John, I read your interesting article "Mind the Gaps, etc." and wrote a reply for a friend of mine to post on the Forum (because as you may recall I was banned from with support by you and others back in 2008), but his post was rejected. (we often use this same computer) Because I have scholarly questions about this approach of yours, and the possible use of it in the classroom, I send the post to you direct, below:

In John Bird’s “Mind the Gap” article, I am reminded of experiments in composition by Flower and Hayes (“Images, Plans, and Prose: The Representation of Meaning in Writing” 1984). As “formalists” Flower & Hayes constructed experiments where writers would make notes aside during drafting and/or revising texts. 

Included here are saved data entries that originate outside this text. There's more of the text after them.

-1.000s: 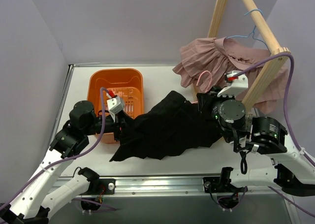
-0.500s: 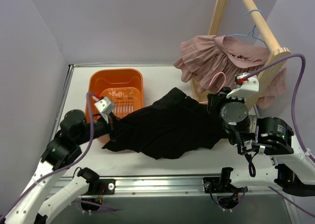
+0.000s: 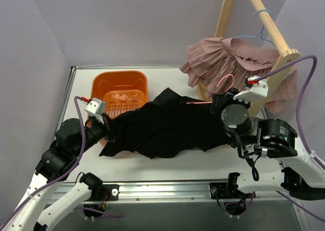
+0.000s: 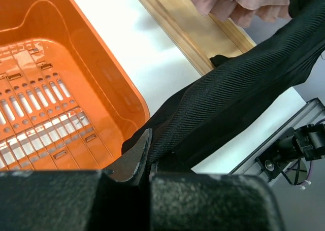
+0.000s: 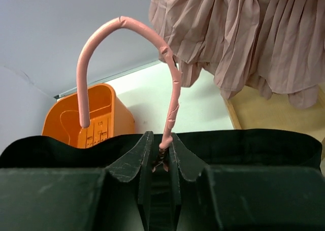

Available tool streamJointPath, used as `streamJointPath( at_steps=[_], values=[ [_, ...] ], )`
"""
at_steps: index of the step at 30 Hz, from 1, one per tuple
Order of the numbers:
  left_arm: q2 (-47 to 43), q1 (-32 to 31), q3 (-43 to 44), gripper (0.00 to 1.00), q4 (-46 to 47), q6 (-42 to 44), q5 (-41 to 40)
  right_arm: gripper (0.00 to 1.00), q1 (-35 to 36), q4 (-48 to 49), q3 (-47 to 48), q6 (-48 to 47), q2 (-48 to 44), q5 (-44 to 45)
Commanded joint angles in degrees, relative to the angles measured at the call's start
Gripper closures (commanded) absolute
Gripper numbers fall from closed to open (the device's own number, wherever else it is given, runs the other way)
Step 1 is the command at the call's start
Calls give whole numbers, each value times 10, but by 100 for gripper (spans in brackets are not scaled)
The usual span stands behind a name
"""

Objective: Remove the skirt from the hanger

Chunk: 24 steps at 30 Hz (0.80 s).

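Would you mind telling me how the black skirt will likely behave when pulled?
Probably floppy: the black skirt lies in folds on the table. Likely not slippery: its ribbed weave sits pinched in the left gripper.

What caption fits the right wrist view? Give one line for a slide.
Right jaws pinch the neck of the pink hanger above the black skirt, orange basket and pleated pink garment beyond.
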Motion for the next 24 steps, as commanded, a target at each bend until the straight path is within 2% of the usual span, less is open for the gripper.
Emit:
streamJointPath(
  at_steps=[1, 6, 10, 12, 13, 14, 16, 17, 19, 20, 23, 24],
  values=[
    [-7, 15, 15, 98, -109, -1, -156, 100, -21, 18, 33, -51, -72, 228],
    [7, 16, 18, 98, -116, -5, -171, 100, -21, 150, -21, -123, -132, 246],
    [-11, 16, 16, 98, -108, -1, -175, 100, -20, 203, -26, -154, -151, 292],
    [-14, 16, 16, 98, -98, 6, -157, 100, -15, 303, -49, -265, -160, 284],
    [-14, 16, 14, 98, -80, 9, -121, 100, -5, 441, -86, -399, -157, 274],
    [-15, 16, 13, 98, -71, 10, -102, 100, -1, 482, -92, -418, -149, 271],
    [-16, 16, 7, 98, -52, 17, -65, 100, 4, 366, -48, -354, -128, 259],
    [-18, 16, 4, 98, -40, 21, -41, 100, 6, 317, -30, -275, -103, 261],
    [-17, 17, 2, 98, -56, 24, -40, 100, 6, 285, -13, -266, -87, 275],
    [-14, 16, 2, 98, -68, 18, -79, 100, 6, 298, -14, -295, -87, 295],
    [-10, 16, 2, 98, -81, 11, -94, 100, 4, 432, -41, -390, -112, 304],
    [-8, 17, 6, 98, -85, 3, -110, 100, 4, 575, -57, -514, -122, 303]
  ],
)
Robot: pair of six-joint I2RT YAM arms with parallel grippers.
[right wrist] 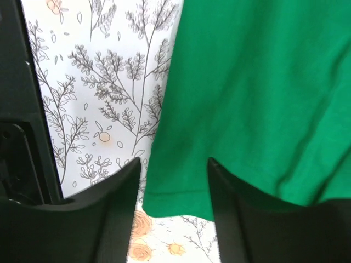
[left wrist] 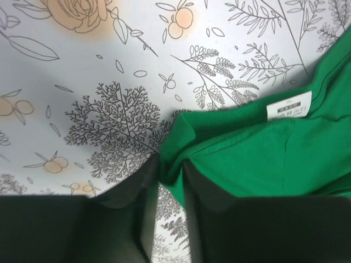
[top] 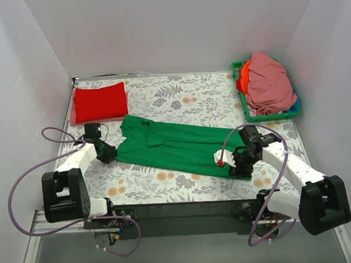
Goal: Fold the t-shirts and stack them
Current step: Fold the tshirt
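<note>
The green t-shirt [top: 176,146] lies lengthwise across the middle of the table, partly folded. My left gripper [top: 109,152] is shut on its left edge; the left wrist view shows green cloth [left wrist: 258,159] pinched between the two dark fingers [left wrist: 208,192], with a white label [left wrist: 289,106] beyond. My right gripper [top: 238,163] is open over the shirt's near right corner; in the right wrist view the hem corner [right wrist: 181,192] lies between the spread fingers [right wrist: 118,192]. A folded red t-shirt [top: 100,102] lies at the back left. Pink [top: 269,83] and orange [top: 245,76] shirts are piled in the basket.
A green plastic basket [top: 239,91] stands at the back right corner. The table has a floral cloth [top: 191,96]. White walls close the back and both sides. Purple cables loop beside each arm base.
</note>
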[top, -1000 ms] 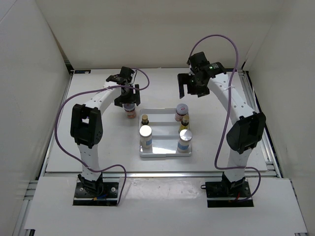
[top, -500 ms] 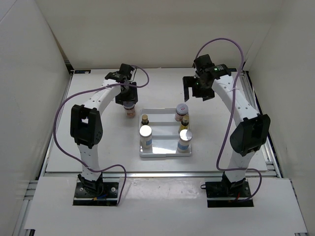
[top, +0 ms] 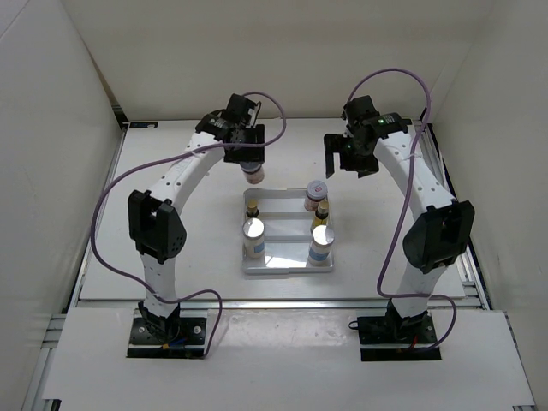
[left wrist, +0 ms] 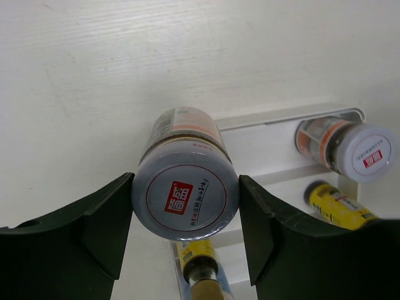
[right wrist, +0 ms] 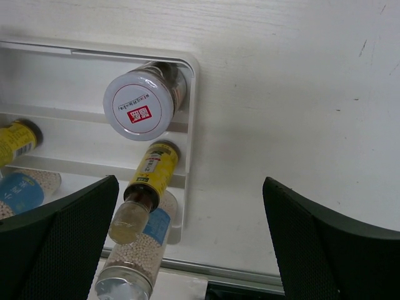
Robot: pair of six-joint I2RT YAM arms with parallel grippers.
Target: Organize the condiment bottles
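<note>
1. Holding one squat pink jar (top: 254,176), the left gripper (left wrist: 185,181) is squeezing it by the round lid, with one jaw pressing on each side.
2. The jar is hanging straight down between those jaws. It is looking lifted up off the table (top: 171,223), not standing on it.
3. The white tray (top: 287,271) is lying just past the left jaws, low and off to one side of them. Its bare spot (left wrist: 262,142) at the back is showing right beside the held jar.
4. The right gripper (right wrist: 190,187) is hovering with its jaws wide apart. Nothing is sitting between them, and they are touching nothing.
5. Down below the right jaws, the other pink jar (right wrist: 139,105) is standing in the back corner of the tray, nearer one jaw than the other.
6. Two yellow droppers (right wrist: 150,178) are standing on the middle step, one under each side of the tray. Two white bottles (top: 253,233) are standing on the front step, farthest from both sets of jaws.
7. So five bottles are already sitting in the tray, in neat pairs, and the back pair is missing one jar.
8. The job is looking almost done. What is left is moving the held jar over the bare spot, lowering it beside its twin, and opening the left jaws. The lid is round and smooth, so it could be slipping if the squeeze is weak.
</note>
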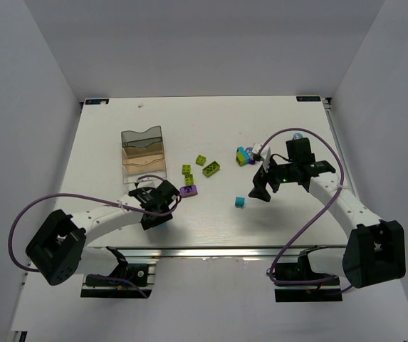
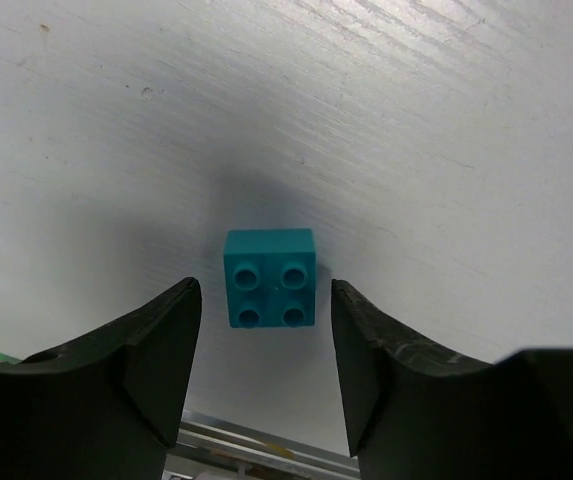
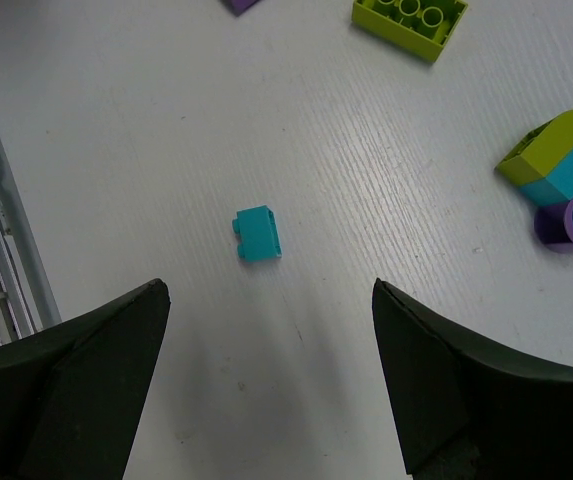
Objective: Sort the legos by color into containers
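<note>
The left claw (image 2: 263, 340), jaws slightly parted, straddled a teal brick (image 2: 270, 278) at lower centre, seemingly to pinch it, while the right claw (image 3: 269, 300) gaped wide over a second teal brick (image 3: 257, 234).

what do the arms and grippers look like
The left arm and right arm have white links and bulky black joint housings. A thin purple cable loops loosely beside each. The left gripper and right gripper are matte black, with two broad wedge-shaped fingers each.
</note>
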Motion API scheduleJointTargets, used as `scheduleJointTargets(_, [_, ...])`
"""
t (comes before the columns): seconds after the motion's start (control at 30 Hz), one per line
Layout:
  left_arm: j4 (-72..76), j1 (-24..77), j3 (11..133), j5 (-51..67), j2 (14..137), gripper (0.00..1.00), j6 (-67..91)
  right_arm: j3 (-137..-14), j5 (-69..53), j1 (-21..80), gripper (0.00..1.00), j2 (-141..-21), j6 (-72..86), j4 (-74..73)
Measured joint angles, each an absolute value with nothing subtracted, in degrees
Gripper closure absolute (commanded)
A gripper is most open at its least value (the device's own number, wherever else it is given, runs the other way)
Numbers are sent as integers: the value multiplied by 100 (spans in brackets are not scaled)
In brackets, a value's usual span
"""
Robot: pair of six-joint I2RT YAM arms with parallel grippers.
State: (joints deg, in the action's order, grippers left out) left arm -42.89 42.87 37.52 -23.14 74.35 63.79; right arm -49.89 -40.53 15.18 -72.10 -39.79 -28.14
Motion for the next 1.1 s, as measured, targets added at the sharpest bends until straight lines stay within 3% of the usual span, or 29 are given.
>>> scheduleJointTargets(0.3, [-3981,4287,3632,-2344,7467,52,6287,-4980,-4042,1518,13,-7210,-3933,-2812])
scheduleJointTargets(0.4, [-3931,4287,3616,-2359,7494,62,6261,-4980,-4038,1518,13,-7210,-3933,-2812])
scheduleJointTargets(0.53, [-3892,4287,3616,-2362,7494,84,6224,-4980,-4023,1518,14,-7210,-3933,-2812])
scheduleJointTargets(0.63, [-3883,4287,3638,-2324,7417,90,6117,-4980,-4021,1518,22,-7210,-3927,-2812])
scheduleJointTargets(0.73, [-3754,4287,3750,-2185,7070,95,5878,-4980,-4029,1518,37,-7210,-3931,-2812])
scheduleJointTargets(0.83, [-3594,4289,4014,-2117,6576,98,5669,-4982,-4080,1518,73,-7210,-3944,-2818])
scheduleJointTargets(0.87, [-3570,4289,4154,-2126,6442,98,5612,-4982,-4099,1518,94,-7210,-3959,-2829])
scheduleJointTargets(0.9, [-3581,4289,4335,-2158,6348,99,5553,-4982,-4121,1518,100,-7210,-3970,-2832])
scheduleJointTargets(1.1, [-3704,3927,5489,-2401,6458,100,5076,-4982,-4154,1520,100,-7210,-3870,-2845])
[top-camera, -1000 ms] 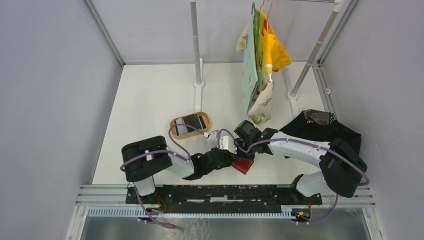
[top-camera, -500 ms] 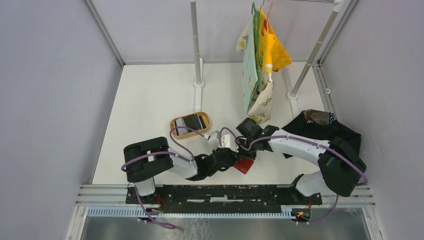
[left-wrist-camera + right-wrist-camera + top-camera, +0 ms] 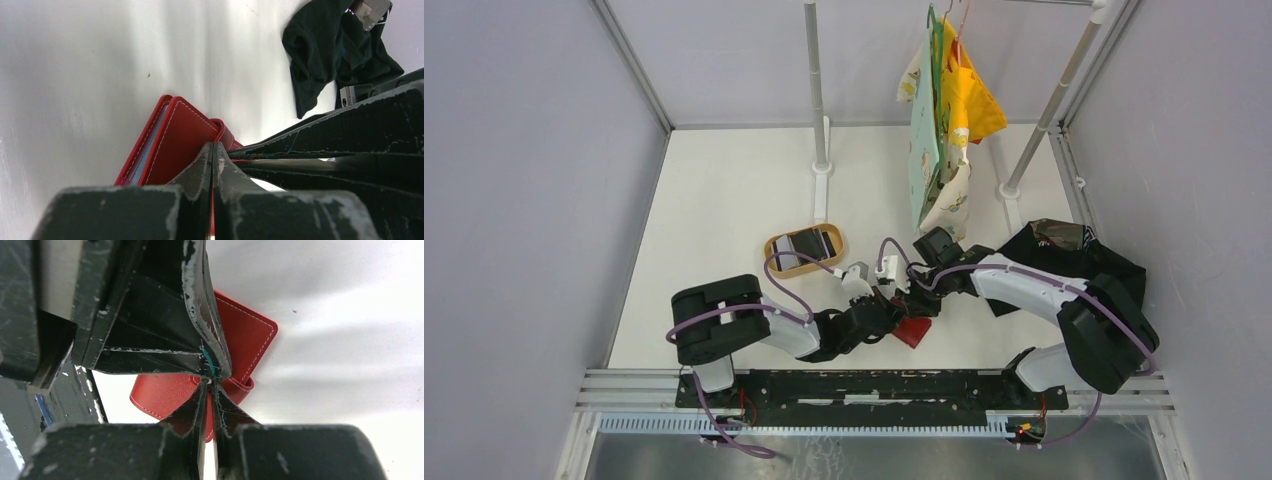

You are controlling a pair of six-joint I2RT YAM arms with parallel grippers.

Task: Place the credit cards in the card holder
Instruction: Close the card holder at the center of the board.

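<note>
Card holder, red, white-stitched edge

The card holder sits on the table near its front edge, about midway between the arms' bases. Behind it to the left is a tray with the credit cards in it. A cloth heap lies to the right, and clothes hang over the table's back.
</note>
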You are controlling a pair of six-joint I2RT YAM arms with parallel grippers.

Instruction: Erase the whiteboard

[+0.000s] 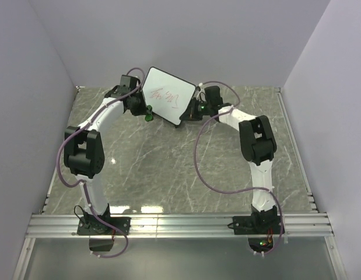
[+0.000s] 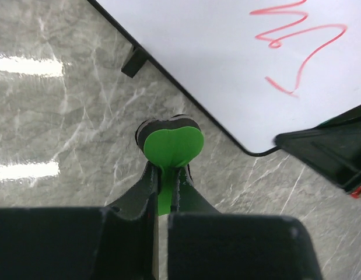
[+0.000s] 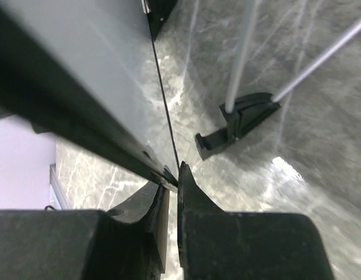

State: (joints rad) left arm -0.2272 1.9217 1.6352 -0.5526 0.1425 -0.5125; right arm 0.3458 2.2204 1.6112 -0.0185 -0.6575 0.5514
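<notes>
Top external view: one rounded-corner whiteboard, red-scribbled, its edge clamped by the right hand; the left hand pinches one green lobed eraser.

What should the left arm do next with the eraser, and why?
Probably move the left claw so the green eraser, which it grips just off the whiteboard edge, lands on the red scribbles. The right claw clamps the board's edge, holding it tilted, and the marks look untouched.
</notes>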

Though such an exercise as Bird makes in dissecting or deconstructing _Adventures of Huck Finn_ can bring interesting and unintended results, the primary weakness of such a methodology in creating “virtual texts” is the very procedure itself. That is, the very act of stopping to write a thought here and there at a word or a phrase _alters_ the reading experience into something akin to analysis rather than creating a true virtual text. Reading straight through a passage and then commenting would create a vastly different result. Stopping umpteen times in a text surely eliminates the flow the author intended, and as such whatever virtual realization that is derived is a paltry shadow of the real thing. Or is it? Such questions may be unanswerable. 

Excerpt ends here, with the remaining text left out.